With the zeitgeist nature of a collective consciousness, it doesn't really have ethics. A collective consciousness has no need of ethics, as it has no need of a government. The purpose of a government is to provide stability and law in order for a society to function. With a collective consciousness, there is no need for society or law as the entire species is under the control of the hivemind. It's an entirely different animal than a disparate species like Humanity, completely alien in its mindset and nature. This doesn't mean that it won't develop ethics of its own following contact with a disparate alien species.
Imagine that you're going for a walk in the woods. While exploring a part of the woods where you've never been before, you see someone from a distance off. Being lonely, you decide to approach and see if they're friendly, maybe strike up a conversation and continue exploring. When you get closer, however, you find that the "person" is something far different than you expected.
Instead of being one organism, they are made up of multiple organisms, each with its own mind. Most of them are working together, but just barely. At the best, they argue amongst each other. At the very worst, some of the organisms are actively fighting and killing the others, and they are responding in kind. In the face of something so alien, you can only stare in horror and bewilderment.
Between xenophobia and xenophilia, a hivemind is more likely to go with xenophobia upon meeting a disparate species, both for the reasons outlined in the previous paragraph, plus for the disparates' own response. Depending on how things go between them and the disparate alien species they come across, it might be possible for the hivemind to learn to appreciate what the "disparates" have come up with sans a shared consciousness. I think this would be unlikely however.
Between militarism and pacificism, it would be situational. As long as the hivemind has plenty of habitable planets for it to expand to within its own borders, it would likely prefer to stay behind them and focus on internal development. It would keep a strong defense force, however, to protect from alien invasion. When squeezed for new living space, however, it would most likely resort to aggressive actions against its neighbors in order to continue its growth and expansion.

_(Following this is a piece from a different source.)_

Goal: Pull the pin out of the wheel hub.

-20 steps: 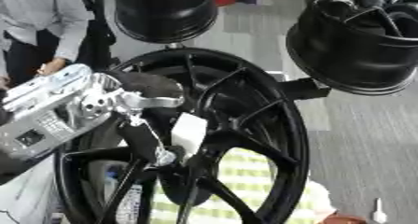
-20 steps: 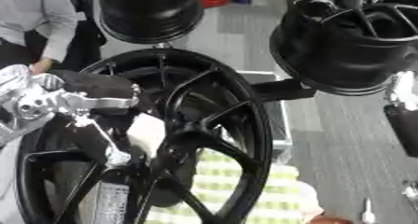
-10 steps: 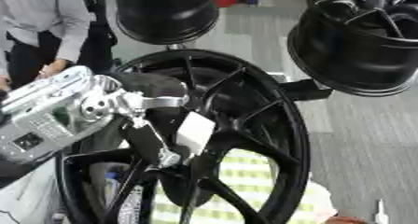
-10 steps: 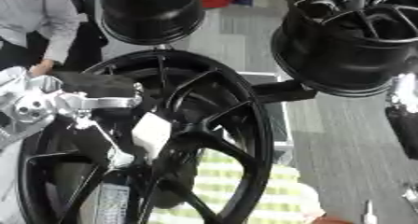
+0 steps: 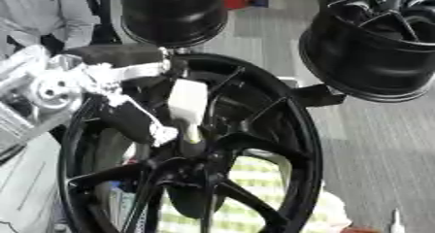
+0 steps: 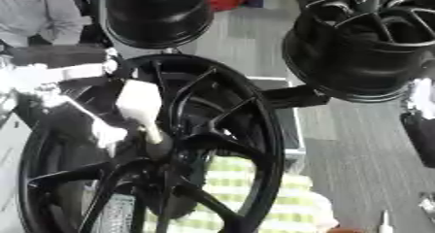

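- The wheel, a black spoked rim, stands on edge in the middle of the view, its open face turned toward the camera.
- The hub sits low in the centre of the wheel, where the spokes meet.
- The pin is a pale, whitish piece with a broad upper body and a narrow yellowish lower tip; it stands nearly upright, and the tip meets the hub.
- The left hand, silver and black, comes in from the left edge at mid height and reaches across the rim of the wheel.
- Its fingers are bent toward the pin: an upper silver finger runs right to the top of the pin, and a lower one angles down, ending in a white tip just left of the pin's lower part.
- The fingers look closed about the pin, one above and one at its left side; the contact itself is blurred, so the exact points of touch cannot be told.
- The right hand shows only as a dark and pale shape at the right edge of the right eye view, well apart from the wheel; whether its fingers are released or clenched cannot be told.
- Two more black rims hang at the far side, one upper left and one upper right.
- A yellow-and-white striped surface shows through the lower spokes.
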Controlling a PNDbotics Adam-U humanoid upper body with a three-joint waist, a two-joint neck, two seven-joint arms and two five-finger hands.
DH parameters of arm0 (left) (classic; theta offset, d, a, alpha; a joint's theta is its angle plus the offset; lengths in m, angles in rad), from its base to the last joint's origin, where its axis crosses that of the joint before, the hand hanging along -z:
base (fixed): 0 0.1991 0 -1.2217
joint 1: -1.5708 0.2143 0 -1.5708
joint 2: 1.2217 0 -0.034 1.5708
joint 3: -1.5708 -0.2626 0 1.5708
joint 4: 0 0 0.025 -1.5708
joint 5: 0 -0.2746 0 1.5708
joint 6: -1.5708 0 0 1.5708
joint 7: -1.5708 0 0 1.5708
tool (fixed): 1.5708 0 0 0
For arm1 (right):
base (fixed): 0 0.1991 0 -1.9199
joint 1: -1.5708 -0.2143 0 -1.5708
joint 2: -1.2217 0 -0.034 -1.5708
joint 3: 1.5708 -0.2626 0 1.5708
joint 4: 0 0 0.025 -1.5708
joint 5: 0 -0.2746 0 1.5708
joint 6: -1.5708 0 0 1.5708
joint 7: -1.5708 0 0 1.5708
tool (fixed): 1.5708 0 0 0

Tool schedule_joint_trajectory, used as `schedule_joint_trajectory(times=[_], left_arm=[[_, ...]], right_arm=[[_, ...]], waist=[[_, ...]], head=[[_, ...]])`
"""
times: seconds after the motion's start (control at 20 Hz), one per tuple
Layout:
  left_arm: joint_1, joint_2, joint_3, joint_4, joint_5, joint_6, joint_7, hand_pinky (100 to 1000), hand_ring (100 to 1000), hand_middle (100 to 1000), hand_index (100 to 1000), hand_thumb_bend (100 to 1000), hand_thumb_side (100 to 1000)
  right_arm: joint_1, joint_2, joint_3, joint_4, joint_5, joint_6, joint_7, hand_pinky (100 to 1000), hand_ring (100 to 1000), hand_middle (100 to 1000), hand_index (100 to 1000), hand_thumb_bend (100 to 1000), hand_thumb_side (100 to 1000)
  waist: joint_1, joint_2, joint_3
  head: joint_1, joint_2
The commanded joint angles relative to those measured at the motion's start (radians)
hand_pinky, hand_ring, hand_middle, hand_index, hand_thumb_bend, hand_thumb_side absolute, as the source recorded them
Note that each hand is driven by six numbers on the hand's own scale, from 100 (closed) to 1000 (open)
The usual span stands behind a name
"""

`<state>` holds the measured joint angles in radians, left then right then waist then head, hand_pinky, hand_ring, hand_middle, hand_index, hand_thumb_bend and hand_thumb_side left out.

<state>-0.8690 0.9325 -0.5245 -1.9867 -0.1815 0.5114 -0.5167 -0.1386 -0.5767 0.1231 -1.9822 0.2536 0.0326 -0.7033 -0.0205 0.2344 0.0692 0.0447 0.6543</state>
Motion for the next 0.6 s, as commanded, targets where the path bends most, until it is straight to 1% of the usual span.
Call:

Between materialism and spiritualism, I think a hivemind would be more likely to focus on research and acquiring resources, especially food. I think it would be possible for a hivemind to have a religion, but it would far different from religion here on Earth or elsewhere. Religion is one of the many basis' for a community, and a hivemind wouldn't develop the idea of community thanks to its nature as a collective consciousness.
Between authoritarianism and egalitarianism, there's no question: A hivemind would opt for authoritarianism. In a hivemind, there is no room for individualism. Deviancy cannot be allowed, period. The hivemind's commands are absolute, and all must obey, lest chaos and then extinction threaten all.
In summary, a hivemind's ethics are fanatic authoritarianism with either materialism (most likely in my opinion), militarism, or xenophobia added in. Thoughts?